According to John Bostock, Arcagathos’ medical practice likely consisted almost exclusively of surgery and the use of the knife and caustics. At a time when Roman society still viewed Greek culture with suspicion, despite its increasing influence in Rome, Arcagathos’s good intentions fell on deaf ears.

In contrast, Roman medicine relied on rituals, religious chants, incantations, and herbs, as described by Cato the Elder, who rejected both medicine and Greek culture in his famous manual De Agri Cultura, the oldest surviving Latin prose work. Therefore, Romans did not see a need for specialization in healing, and medical care was one of the responsibilities of the head of the family.

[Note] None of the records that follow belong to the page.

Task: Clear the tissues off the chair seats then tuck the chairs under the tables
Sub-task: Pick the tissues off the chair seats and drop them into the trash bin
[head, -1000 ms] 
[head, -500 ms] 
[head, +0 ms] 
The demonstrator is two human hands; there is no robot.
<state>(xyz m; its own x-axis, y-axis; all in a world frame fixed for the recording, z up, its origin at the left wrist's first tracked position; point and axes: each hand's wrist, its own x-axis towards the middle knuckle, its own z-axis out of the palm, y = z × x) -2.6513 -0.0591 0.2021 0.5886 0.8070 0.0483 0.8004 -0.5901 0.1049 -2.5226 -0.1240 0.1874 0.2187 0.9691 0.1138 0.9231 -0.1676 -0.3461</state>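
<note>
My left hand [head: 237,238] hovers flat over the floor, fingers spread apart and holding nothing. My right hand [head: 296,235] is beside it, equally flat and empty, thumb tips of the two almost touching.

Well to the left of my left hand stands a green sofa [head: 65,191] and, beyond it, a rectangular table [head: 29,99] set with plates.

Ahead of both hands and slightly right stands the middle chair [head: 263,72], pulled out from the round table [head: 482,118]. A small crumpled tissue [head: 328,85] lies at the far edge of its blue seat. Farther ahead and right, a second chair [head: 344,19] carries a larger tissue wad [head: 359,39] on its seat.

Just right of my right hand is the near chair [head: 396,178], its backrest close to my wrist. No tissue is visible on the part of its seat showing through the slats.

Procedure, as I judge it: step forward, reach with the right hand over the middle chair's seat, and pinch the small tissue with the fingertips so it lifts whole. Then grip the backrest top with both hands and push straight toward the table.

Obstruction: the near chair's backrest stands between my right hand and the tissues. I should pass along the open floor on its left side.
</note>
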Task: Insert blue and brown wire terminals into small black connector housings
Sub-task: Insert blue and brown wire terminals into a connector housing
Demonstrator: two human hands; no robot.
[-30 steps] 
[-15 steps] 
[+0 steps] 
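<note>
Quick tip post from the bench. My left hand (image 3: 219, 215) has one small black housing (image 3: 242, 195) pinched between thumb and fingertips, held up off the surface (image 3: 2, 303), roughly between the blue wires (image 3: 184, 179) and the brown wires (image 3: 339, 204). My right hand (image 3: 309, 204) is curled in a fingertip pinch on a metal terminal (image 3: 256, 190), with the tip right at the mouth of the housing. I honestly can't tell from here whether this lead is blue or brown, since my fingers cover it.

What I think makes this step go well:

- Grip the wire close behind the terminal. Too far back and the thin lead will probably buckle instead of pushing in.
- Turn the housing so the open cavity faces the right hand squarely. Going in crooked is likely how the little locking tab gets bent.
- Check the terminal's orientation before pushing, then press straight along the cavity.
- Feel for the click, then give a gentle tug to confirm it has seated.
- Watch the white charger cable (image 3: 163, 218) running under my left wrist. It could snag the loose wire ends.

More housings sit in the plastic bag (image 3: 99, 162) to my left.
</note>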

However, not everyone shared Cato’s views, and by the late 3rd century B.C., medicine was becoming a concern for the Romans. The word medicus (physician) appears for the first time in the comedy The Twins (Menaechmi), written by Plautus and performed around 200 B.C.

It is unknown whether Arcagathos left Rome or continued practicing medicine in the city, though many historians believe he did not stay. Pliny himself hints that he returned to his native Laconia in Greece.

What we do know is that the Acilia family, which supported him throughout, sponsored the issuance of coins in the late 1st century B.C. These coins featured the representation of a laurel-crowned female figure with a snake and the inscription Valetu(dinis) (Health), demonstrating their close connection to the healing arts, undoubtedly stemming from Arcagathos attending to patients on their property.

Three recipes of remedies made with medicinal plants are attributed to Arcagathos, one of which is mentioned by Aulus Cornelius Celsus in his work De Medicina:

A third remedy, said to be invented by Arcagathos, contains 16 grams each of antimony sulfide and calcined copper, 32 grams of white lead boiled, 40 grams of turpentine resin, and 24 grams of litharge

Aulus Cornelius Celsus, De Medicina 5.19.27

Furthermore, a papyrus found in Oxyrhynchus or ancient Hermopolis Magna, Egypt, contains a letter dated April 26, 59 A.D., in which a person named Chairas writes to a physician named Dionysius: I sent you two recipes, one according to Arcagathos and another for healing. The first has no errors, but the second lacks the indication of the amount of pine resin.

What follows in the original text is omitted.